Whether these efforts can outpace the estimated 21,000 pangolins killed annually in just one region of one country remains the defining question.
Frequently Asked Questions
Which pangolin species are found in West Africa?
West Africa is home to three pangolin species: the white-bellied pangolin (Phataginus tricuspis), classified as Endangered; the black-bellied pangolin (Phataginus tetradactyla), classified as Vulnerable; and the giant pangolin (Smutsia gigantea), classified as Endangered. All three range across the Guinea forest belt from Sierra Leone to Cameroon and into the Congo Basin.
Are pangolins in West Africa hunted for food or for scales?

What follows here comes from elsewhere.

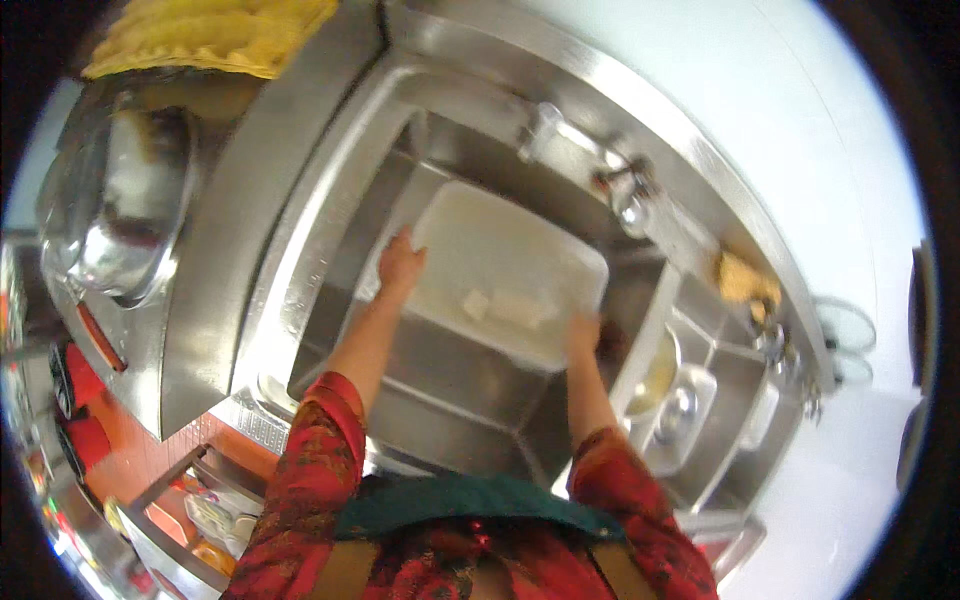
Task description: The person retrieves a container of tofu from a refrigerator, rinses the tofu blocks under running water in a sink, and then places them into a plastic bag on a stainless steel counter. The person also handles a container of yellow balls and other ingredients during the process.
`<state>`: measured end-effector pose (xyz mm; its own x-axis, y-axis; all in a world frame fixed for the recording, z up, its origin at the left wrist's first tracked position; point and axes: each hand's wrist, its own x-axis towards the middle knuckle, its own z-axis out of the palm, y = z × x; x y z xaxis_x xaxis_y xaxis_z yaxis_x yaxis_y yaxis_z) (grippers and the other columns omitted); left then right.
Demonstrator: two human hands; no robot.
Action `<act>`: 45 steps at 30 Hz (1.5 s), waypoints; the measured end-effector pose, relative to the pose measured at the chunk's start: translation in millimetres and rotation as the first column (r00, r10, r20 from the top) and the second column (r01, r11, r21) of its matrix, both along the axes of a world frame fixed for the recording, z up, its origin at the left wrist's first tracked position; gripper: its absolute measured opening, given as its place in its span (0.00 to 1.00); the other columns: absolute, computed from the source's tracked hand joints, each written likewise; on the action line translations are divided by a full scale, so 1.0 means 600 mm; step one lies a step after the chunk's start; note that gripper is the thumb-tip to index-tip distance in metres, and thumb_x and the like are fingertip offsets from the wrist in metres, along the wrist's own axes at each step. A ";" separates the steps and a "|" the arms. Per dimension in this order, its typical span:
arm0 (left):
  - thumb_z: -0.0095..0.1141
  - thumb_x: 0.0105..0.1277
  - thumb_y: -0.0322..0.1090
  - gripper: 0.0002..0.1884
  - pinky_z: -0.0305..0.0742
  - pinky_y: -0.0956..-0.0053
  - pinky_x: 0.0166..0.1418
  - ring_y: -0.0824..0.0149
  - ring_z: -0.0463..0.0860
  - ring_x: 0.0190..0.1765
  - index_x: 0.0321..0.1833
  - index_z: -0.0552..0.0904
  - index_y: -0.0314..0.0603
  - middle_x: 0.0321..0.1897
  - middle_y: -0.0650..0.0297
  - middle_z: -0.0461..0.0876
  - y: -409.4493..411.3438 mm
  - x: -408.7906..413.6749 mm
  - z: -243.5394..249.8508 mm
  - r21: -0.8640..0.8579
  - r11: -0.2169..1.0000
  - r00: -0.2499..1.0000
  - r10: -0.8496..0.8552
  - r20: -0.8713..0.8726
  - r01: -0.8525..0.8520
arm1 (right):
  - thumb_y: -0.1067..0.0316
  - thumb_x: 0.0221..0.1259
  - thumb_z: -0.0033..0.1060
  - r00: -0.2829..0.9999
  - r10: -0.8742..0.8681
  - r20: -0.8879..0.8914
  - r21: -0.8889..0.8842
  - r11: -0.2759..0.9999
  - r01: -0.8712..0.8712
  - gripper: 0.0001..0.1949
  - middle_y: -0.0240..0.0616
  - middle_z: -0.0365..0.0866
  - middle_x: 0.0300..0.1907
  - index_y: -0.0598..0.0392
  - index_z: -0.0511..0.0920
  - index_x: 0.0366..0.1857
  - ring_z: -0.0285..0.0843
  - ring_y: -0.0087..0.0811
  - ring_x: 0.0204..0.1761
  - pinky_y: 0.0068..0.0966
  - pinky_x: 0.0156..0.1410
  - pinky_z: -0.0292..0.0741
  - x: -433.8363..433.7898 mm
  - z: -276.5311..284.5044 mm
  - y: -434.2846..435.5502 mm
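A whitish rectangular plastic tub (499,247) lies in a deep stainless steel sink (442,367). My left hand (401,262) is at the tub's left edge, thumb and fingers about the rim. At its lower right edge is my right hand (583,334), blurred, its fingers partly lost against the tub. Pale, blurred pieces (510,307) show at the near side of the tub's bottom; what they are I cannot tell.
A metal faucet (634,210) stands on the sink's back ledge. To the right, smaller sink basins hold a metal container (686,416) and a bowl (656,371). On the left counter sits a shiny metal basin (135,217), with a yellow cloth (217,34) behind it.
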<state>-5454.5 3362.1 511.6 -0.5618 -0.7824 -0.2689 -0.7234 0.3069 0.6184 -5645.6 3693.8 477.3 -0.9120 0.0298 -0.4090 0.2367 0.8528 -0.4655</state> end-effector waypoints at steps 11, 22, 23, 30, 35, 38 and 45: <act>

Research published in Nature Ecology & Evolution in June 2025 found that 98% of pangolins caught in southeastern Nigeria’s Cross River Forest were hunted for food. Approximately 70% of scales were discarded, and meat fetched three to four times the price of scales at local markets.
What is Cameroon’s new pangolin protection law?
Law No. 2024-008, passed on 24 July 2024, classifies all three Cameroonian pangolin species as Class A protected animals. Penalties include fines of 20–50 million CFA francs (US$34,000–$84,000) and 15–20 years imprisonment.
What is the West Africa Regional Pangolin Conservation Action Plan?
Launched in December 2025 at CITES CoP20, this is the first regional action plan for any African pangolin species. It covers 11 West African range states with a 30-year roadmap (2026–2056), identifies six major threat categories, and establishes 16 conservation goals.